History took place in Uganda recently where the initial free trade agreement was signed between 26 African countries. Transport infrastructure which consists of road, rail, shipping and air cargo infrastructure, will form an integral part of this agreement.

The Permanent International Association of Road Congresses has made it a point to now focus on African highway networks and has placed attention on updating design standards for rural roads. These will be vital arteries in boosting intra-regional trade among the member countries, which have a combined population of 625 million and a total GDP of $1.6 trillion. With all these plans in place, the state of roads in Africa is set to become a priority.

World Road Association, a non-profit organization established in 1909 as the PIARC, has Sanral playing an important role in it. It brings together governments, regional authorities, collective members and individual representatives from 122-member countries; with the aim of promoting international cooperation on issues related to roads and road transport.
Sanral, a PIARC member for the past 18 years, has a strong presence in the various working structures of the association. At the helm of the South African delegation is Sanral chief executive officer Skhumbuzo Macozoma. He is also a member of the PIARC Council which is responsible for governance matters. Sanral manager for planning, toll and transport, Alex van Niekerk, is also a member and was elected to PIARC’s executive committee earlier this year.

Alex Niekerk mentioned that the executive committee is in charge of the association’s administration and run it according to the policies approved by the council. It is supported by three commissions, namely – finance, communication and strategic planning. It also implements recommendations made by an advisory group on emerging issues.

“Sanral’s participation on PIARC conferences and technical forums also enhances the development of the road sector in South Africa.

“For instance, we are exposed to global industry best practices which, in turn, inform our adjustments to South African Design Standards related to the road sector. In specialised areas like bridges and tunnels, our PIARC experience does not only enhance the existing knowledge in South Africa but also contributes to the growth of the private sector through improved design standards, design principles, and construction processes,” he explains.

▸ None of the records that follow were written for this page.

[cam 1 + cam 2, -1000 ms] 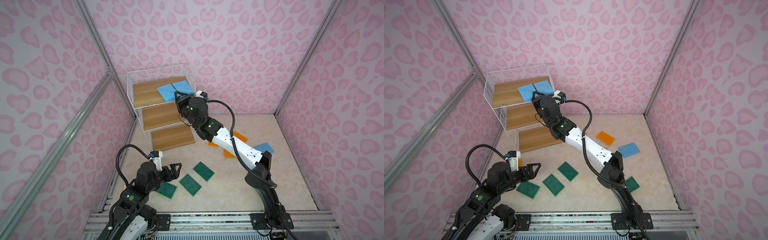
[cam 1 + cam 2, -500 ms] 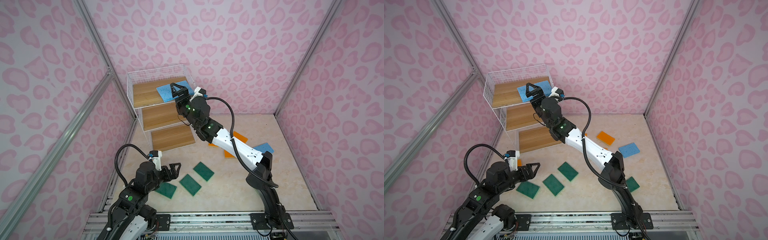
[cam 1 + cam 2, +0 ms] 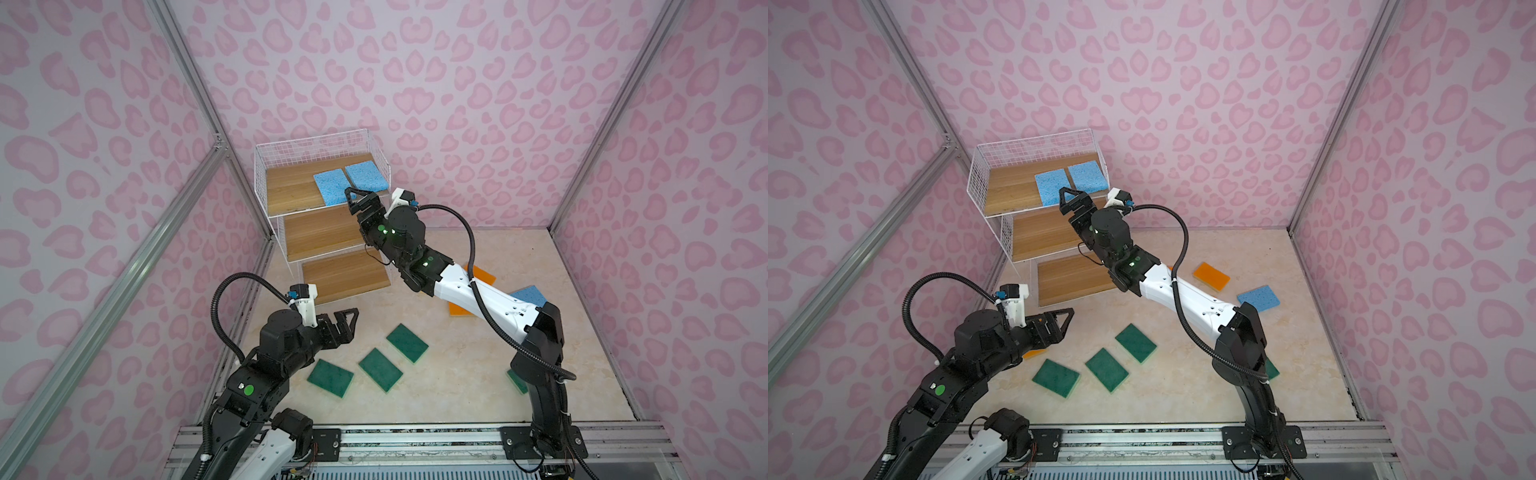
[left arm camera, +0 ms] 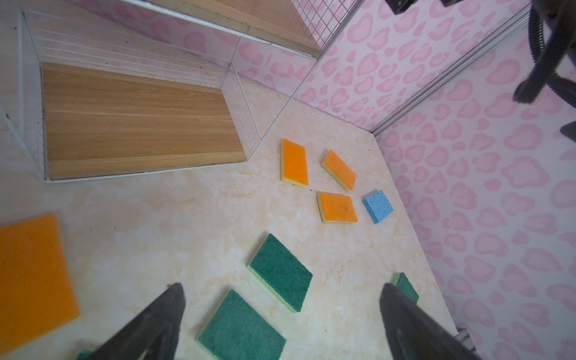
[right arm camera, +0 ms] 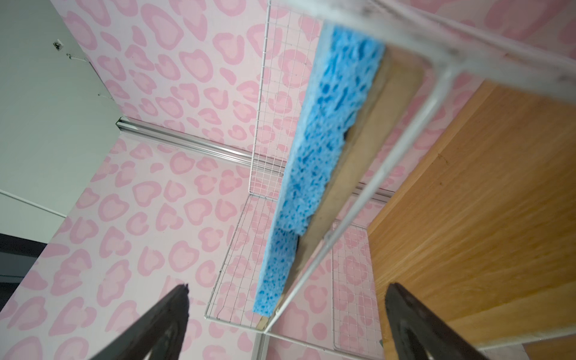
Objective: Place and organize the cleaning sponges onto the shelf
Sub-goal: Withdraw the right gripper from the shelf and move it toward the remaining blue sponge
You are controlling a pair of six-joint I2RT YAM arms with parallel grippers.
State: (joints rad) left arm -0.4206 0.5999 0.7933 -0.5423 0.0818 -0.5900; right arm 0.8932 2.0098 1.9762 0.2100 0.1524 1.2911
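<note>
A robot test cell in a lab: a left arm and a right arm are bolted to a metal rail. Behind the rail, pink-patterned panels on aluminium posts box in a marbled floor.

Pink blotch-print walls on left, far and right; aluminium posts run up both far corners; one slanted aluminium bar crosses the left wall; beige marbled tabletop; aluminium rail along the near edge; slotted grille just nearer.
</note>
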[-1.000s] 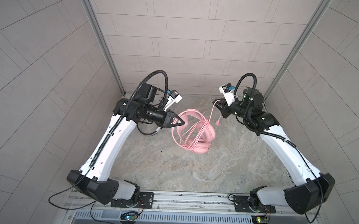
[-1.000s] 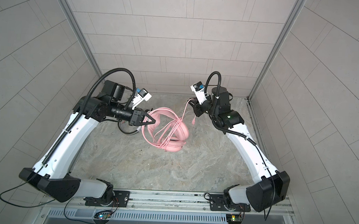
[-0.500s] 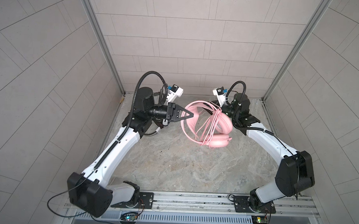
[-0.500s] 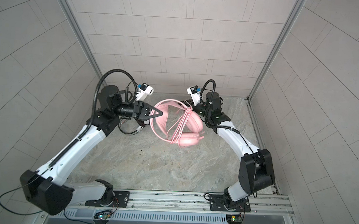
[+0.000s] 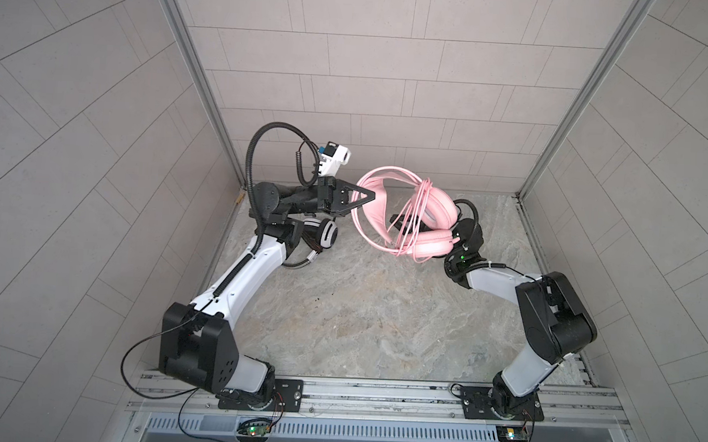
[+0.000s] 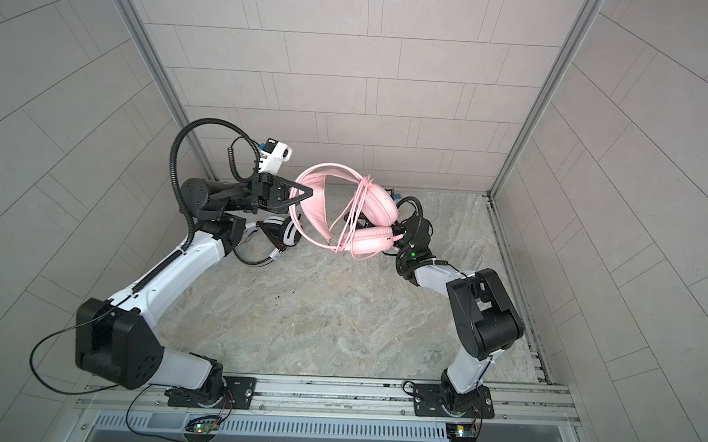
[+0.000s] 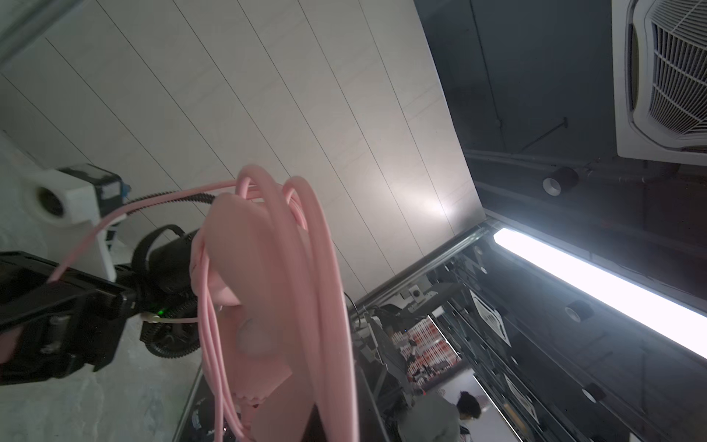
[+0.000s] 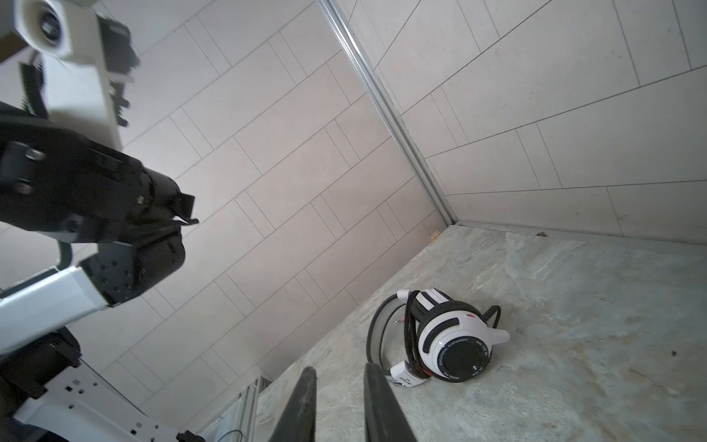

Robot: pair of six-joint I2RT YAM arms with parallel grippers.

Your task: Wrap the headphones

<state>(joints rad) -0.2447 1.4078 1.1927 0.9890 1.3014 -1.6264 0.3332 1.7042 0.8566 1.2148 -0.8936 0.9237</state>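
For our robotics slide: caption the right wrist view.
White-and-black headset, cable wrapped, lying on the stone tabletop.

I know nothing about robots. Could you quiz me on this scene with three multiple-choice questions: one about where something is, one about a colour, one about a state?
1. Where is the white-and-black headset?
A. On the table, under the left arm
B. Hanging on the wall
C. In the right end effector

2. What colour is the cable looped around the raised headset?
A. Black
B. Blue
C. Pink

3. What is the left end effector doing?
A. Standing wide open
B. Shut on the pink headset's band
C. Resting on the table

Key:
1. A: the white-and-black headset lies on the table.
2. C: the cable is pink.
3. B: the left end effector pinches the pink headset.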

Van Niekerk adds: “The work of the association is guided by a four-year strategic plan which is aligned to the needs of member countries.”

Five strategic themes

PIARC has grouped its activities and research into five strategic themes for the 2016-2019 cycle and these themes are:

  • Access and mobility
  • Safety
  • Management and finance
  • Climate change, environment and disasters
  • Infrastructure

One of the task forces focuses on finance, under the management and finance theme and is currently aiming on identifying, reviewing, and evaluating alternative, available road funding and financing models which include tolling, public-private-partnerships, use of credit assistance tools and bonds.


“This work is particularly significant considering funding sources have not always kept pace with road investment needs,” Van Niekerk says.

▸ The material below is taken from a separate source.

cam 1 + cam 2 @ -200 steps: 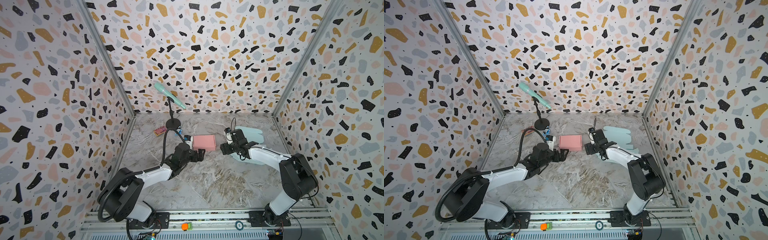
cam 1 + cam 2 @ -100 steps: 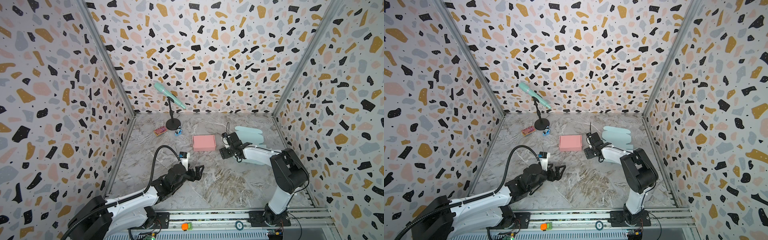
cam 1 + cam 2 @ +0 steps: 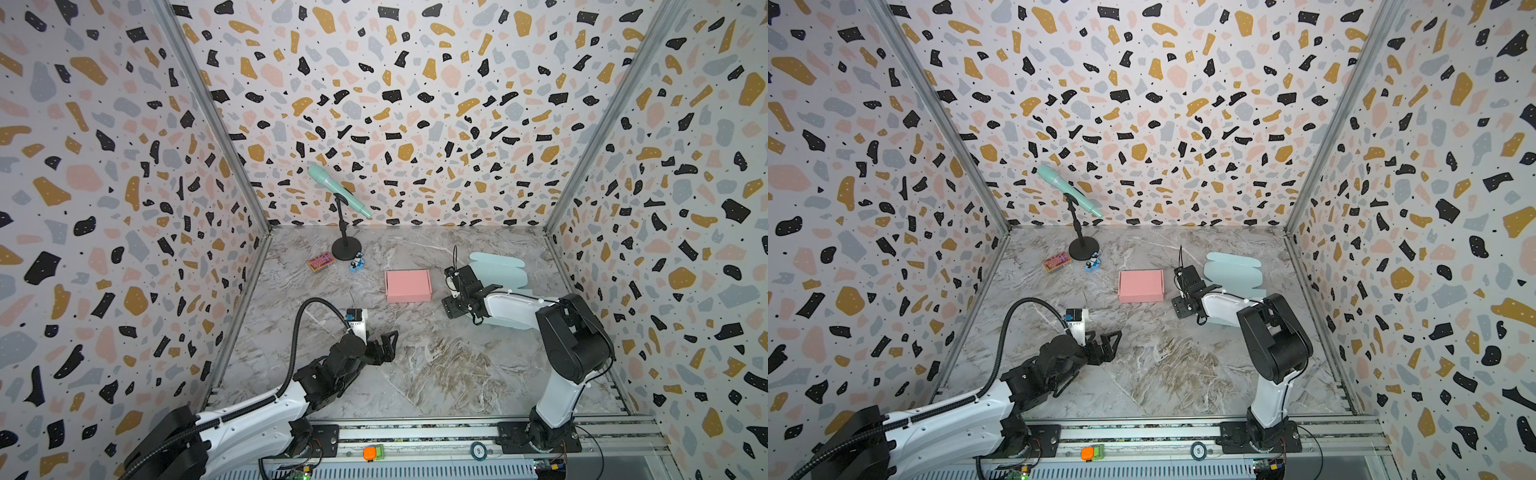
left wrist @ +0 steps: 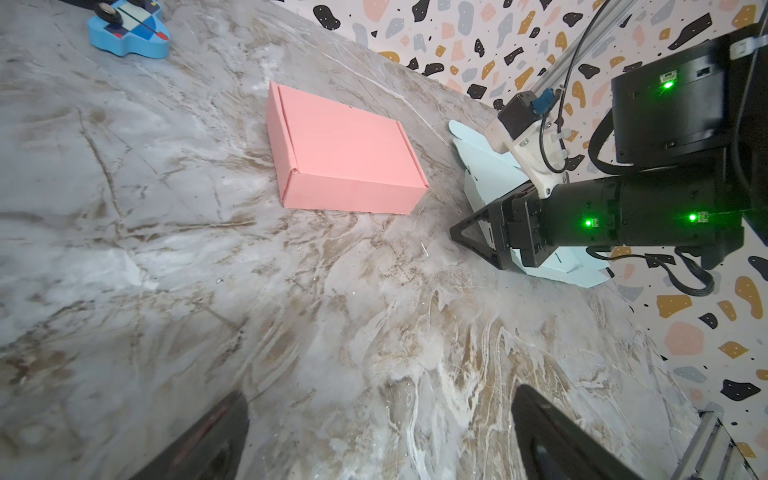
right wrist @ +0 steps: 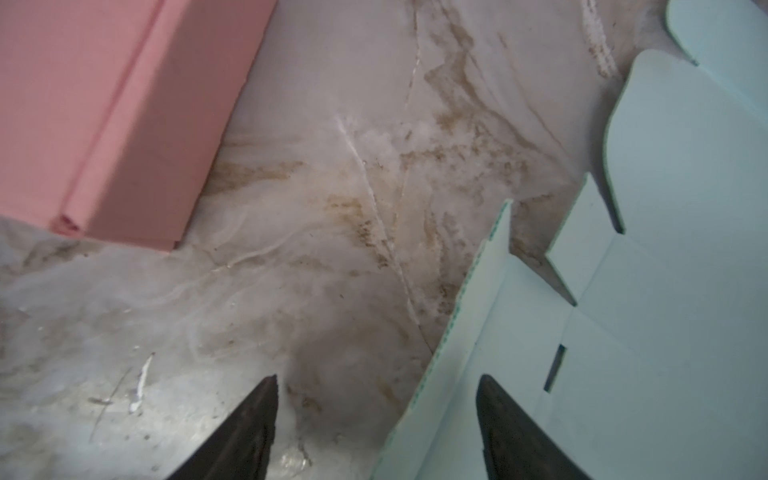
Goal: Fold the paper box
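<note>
Pink paper box (image 3: 408, 286) sits closed mid-table. Mint flat blank (image 3: 498, 270) at its 3 o'clock. R gripper (image 5: 376, 382) is spread, 1 finger over the blank's edge. L gripper (image 3: 388, 347) gapes wide at 7 o'clock. Mic stand (image 3: 346, 250), blue toy (image 3: 356, 264) and small pack (image 3: 321, 262) at 11, well apart.

No words or numbers can be read anywhere here.

The little card (image 3: 321, 262) near the microphone stand (image 3: 345, 250) has a busy pink and orange print. It is too small to read.

The blue toy (image 4: 129, 29) has red, white and dark shapes on it, but they do not make letters.

The flat light blue box sheet (image 5: 665, 291) has tiny green marks along one edge.

The round badge (image 3: 478, 450) on the front rail (image 3: 415, 432) has a mark, but it is too small to make out.
</note>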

In terms of PIARC’s focus on finding solutions for Africa, the African Regional Task Force is addressing two topics in this current four-year cycle: design standards for the African Highway Network and updating design standards for rural roads.

“Road Tunnels in Low and Medium Income Countries”

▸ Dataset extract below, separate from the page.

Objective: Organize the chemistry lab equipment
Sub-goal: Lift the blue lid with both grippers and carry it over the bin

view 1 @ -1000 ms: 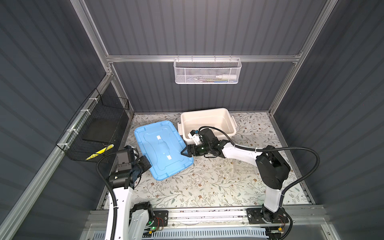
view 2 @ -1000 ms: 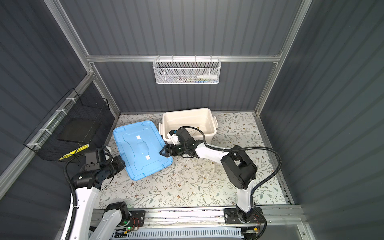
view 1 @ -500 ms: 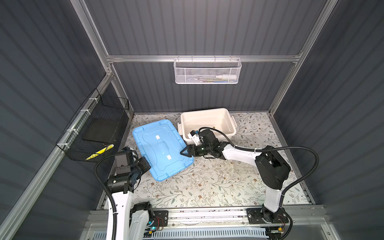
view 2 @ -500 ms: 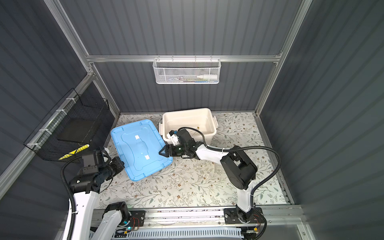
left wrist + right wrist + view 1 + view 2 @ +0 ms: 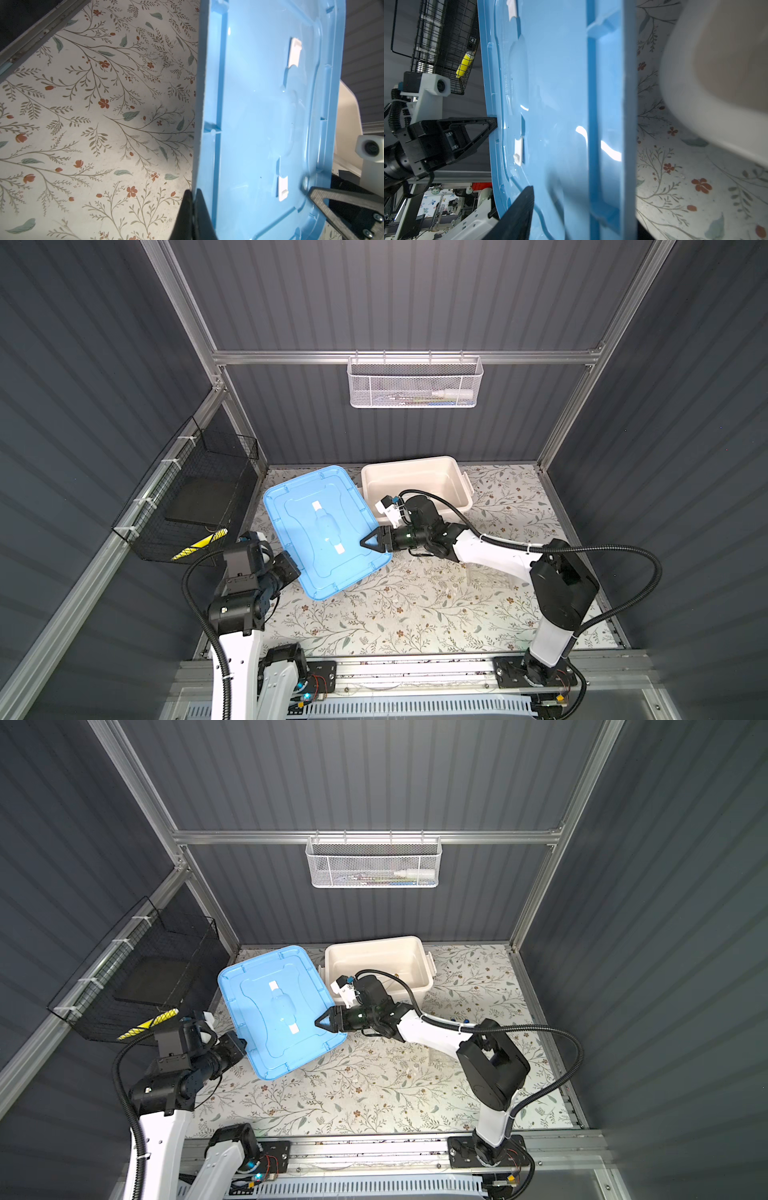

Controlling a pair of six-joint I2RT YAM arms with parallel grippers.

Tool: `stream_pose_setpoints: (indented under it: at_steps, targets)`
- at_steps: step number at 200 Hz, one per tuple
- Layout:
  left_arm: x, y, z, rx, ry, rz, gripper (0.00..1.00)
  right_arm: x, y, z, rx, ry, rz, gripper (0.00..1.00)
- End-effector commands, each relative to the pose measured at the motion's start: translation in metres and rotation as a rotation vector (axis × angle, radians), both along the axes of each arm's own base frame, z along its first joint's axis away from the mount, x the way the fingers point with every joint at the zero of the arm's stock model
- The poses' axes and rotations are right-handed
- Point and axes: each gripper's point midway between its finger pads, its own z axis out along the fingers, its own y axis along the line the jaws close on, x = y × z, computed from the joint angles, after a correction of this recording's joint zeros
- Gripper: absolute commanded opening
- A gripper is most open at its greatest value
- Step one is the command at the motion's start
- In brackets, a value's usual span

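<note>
A: Right, lid first. Blue lid: glossy moulded plastic, a rounded rectangle with a ribbed rim and two white tabs along its middle. It hangs tilted above the floral mat, left of the open tub.
B: Grip?
A: Left gripper: black wedge fingers pressed together on the lid's thin rim. Right gripper: triangular fingers straddle the opposite rim, one over the glossy top face. Whether they pinch it, cannot tell.
B: Tub?
A: Cream, smooth, rounded corners, side handles. Sits at the back of the mat, uncovered.
B: Lab gear?
A: Clear plastic tube rack: faint, glassy, on the mat just below the right forearm. Two small blue caps show behind that arm; the tubes themselves are too faint to tell.
B: Walls?
A: White mesh basket on the back rail, white bottle lying inside. Black wire basket on the left wall.
</note>
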Motion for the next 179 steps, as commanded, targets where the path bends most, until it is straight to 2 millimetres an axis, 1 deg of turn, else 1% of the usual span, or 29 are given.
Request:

This year, Sanral welcomes delegates attending the seminar in October entitled: Road Tunnels in Low and Medium Income Countries as part of its road tunnel operations.

Contributing scarce skills necessary to grow South Africa’s knowledge economy, the seminar welcomes speakers covering a wide range of road tunnel operation subjects from safety design and operations of tunnels, sustainable funding for safe tunnels and tunnel construction choices.